Breech presentation, midline congenital anomalies and seizures are more frequent in PSIS cohorts. Though the breech presentation was most commonly associated with PSIS, its exact pathophysiological role is unknown. Defect in some unknown factor from hypothalamic pituitary axis may play a role in fetal head engagement is proposed recently [9]. Neonatal hypoglycemia, jaundice, micropenis, cryptorchidism were more frequent in PSIS cohort, and all these features favorsevere GHD and MPHD similar to other previous studies [3, 9, 15]. Micropenis and cryptorchidism are few of the predictors of adult hypogonadotropic hypogonadism. The occurrence of seizure in the present study is associated with EPM [19, 20]. The possible mechanisms of seizure in PSIS are due to hypoglycemia and/or hyponatremia as a result of anterior pituitary deficiencies in addition to the EPM [20, 21]. Rarely it may occur as a result of hypernatremia associated with AVP deficiency. All PSIS cohorts had severe GHD but central hypothyroidism and hypocortisolism were less frequent. Hypogonadotropic hypogonadism was the second most common after GHD among the peripubertal PSIS children. The PSIS children cohorthad more frequent MPHD (57%) than IGHD (36%). This is consistent with other published literature [9, 15, 17, 18, 22]. MPHD had diverse age at presentation and progression, hence long term vigilant follow up is required in all PSIS.

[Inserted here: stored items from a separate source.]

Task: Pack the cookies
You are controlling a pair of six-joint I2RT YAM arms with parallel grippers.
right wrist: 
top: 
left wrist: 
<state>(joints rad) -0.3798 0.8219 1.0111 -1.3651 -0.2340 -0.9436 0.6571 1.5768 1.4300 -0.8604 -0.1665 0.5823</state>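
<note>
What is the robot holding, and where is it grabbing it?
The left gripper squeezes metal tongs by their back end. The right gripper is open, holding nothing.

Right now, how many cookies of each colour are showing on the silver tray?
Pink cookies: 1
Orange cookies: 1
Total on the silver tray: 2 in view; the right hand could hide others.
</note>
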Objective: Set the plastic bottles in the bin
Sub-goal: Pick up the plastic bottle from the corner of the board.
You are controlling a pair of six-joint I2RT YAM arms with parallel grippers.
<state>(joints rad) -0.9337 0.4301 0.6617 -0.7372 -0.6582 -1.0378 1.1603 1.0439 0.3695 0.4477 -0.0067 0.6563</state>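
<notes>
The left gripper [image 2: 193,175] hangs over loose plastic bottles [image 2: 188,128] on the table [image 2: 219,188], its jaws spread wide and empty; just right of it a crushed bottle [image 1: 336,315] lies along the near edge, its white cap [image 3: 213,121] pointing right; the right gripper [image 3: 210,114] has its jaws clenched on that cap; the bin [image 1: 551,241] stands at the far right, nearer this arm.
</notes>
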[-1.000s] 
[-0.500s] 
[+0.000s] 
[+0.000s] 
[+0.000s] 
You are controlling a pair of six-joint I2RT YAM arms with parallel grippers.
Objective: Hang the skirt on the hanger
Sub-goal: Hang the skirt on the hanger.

AVP deficiency was uncommon in the present PSIS cohort which is consistent with other studies [9, 14, 15]. The AVP deficiency was seen only in one and associated with absent posterior pituitary as well as EPM in MRI. However none of the other children with either absent posterior pituitary or EPP had AVP deficiency. Despite absent posterior pituitary in the usual anatomical location, their function is well preserved due to their preserved posterior pituitary vascular supply. The possible mechanisms of AVP deficiency in PSIS are due to hypothalamic dysfunction and complex extra pituitary malformations like septo optic dysplasia. [23]. Hypothalamic median eminence was the most common EPP location in MRI. EPP was least commonly seen in the pituitary stalk, optic chiasma and the floor of third ventricle [19, 24, 25]. Ectopic location of posterior pituitary is due to defective neuronal migration and/or regeneration of the nerve fibers of the hypothalamo-neurohypophyseal tracts. The possible mechanisms are perinatal insults leading to traumatic ischemic injury of pituitary or genetic defects [26].

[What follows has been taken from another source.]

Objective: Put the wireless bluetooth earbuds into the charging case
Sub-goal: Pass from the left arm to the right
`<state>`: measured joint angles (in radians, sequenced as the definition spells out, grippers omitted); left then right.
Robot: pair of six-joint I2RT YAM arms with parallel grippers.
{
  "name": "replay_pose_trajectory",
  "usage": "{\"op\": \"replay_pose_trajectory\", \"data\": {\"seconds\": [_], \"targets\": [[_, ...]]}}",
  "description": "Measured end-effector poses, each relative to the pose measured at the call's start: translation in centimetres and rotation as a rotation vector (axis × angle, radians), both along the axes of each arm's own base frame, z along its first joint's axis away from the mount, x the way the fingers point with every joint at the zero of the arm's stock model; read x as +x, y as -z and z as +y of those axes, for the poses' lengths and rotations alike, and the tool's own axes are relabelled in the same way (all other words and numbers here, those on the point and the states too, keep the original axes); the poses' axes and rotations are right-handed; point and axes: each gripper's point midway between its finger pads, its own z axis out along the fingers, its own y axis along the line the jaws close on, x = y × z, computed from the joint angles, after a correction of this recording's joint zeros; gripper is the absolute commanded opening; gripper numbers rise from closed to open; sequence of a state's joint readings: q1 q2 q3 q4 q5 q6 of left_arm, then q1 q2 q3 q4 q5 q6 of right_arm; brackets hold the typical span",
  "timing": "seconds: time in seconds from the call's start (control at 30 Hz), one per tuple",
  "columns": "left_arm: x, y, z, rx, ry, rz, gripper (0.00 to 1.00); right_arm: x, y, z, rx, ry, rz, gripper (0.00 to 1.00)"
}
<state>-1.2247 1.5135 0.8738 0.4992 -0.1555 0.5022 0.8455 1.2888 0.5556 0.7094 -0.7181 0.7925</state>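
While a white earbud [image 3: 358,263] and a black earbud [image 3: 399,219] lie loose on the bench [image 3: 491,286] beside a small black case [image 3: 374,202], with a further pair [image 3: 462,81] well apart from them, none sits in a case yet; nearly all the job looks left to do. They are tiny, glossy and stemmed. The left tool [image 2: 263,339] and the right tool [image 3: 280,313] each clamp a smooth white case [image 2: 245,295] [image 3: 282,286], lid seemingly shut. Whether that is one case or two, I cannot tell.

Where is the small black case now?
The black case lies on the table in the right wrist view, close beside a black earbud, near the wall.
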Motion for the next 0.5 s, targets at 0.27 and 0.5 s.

The growth hormone therapy response was better in PSIS cohort with an average of 10 cm per year when compared to non-PSIS despite of severe GHD in both the cohorts [3, 17, 27, 28]. Severe short stature at baseline and presence of severe GHD after the GH provocatice tests are few of the better predictors of growth hormone response noted in the present study [17, 28].

The main strengths are the prospective nature of study and it was done in GHD children with severe short stature. All the MRI were reviewed by two independent radiologists. This study provide better insights regarding the clinical and radiological predictors of better response to growth hormone therapy among PSIS children as well various characteristics were compared with non-PSIS children of GHD. The limitations are relatively small sample size, and lack of molecular genetic analysis.

Conclusion

Male gender, breech presentation, external congenital anomalies like cryptorchidism, midline defects and nystagmus were more common in children with PSIS. MPHD were more frequently seen in PSIS whereas IGHD in non-PSIS cohort. AVP deficiency is very rare in PSIS despite of absent or ectopic posterior pituitary in MRI. High index of clinical suspicion in all severe short stature may lead to early diagnosis and prompt initiation of growth hormone treatment for better outcome.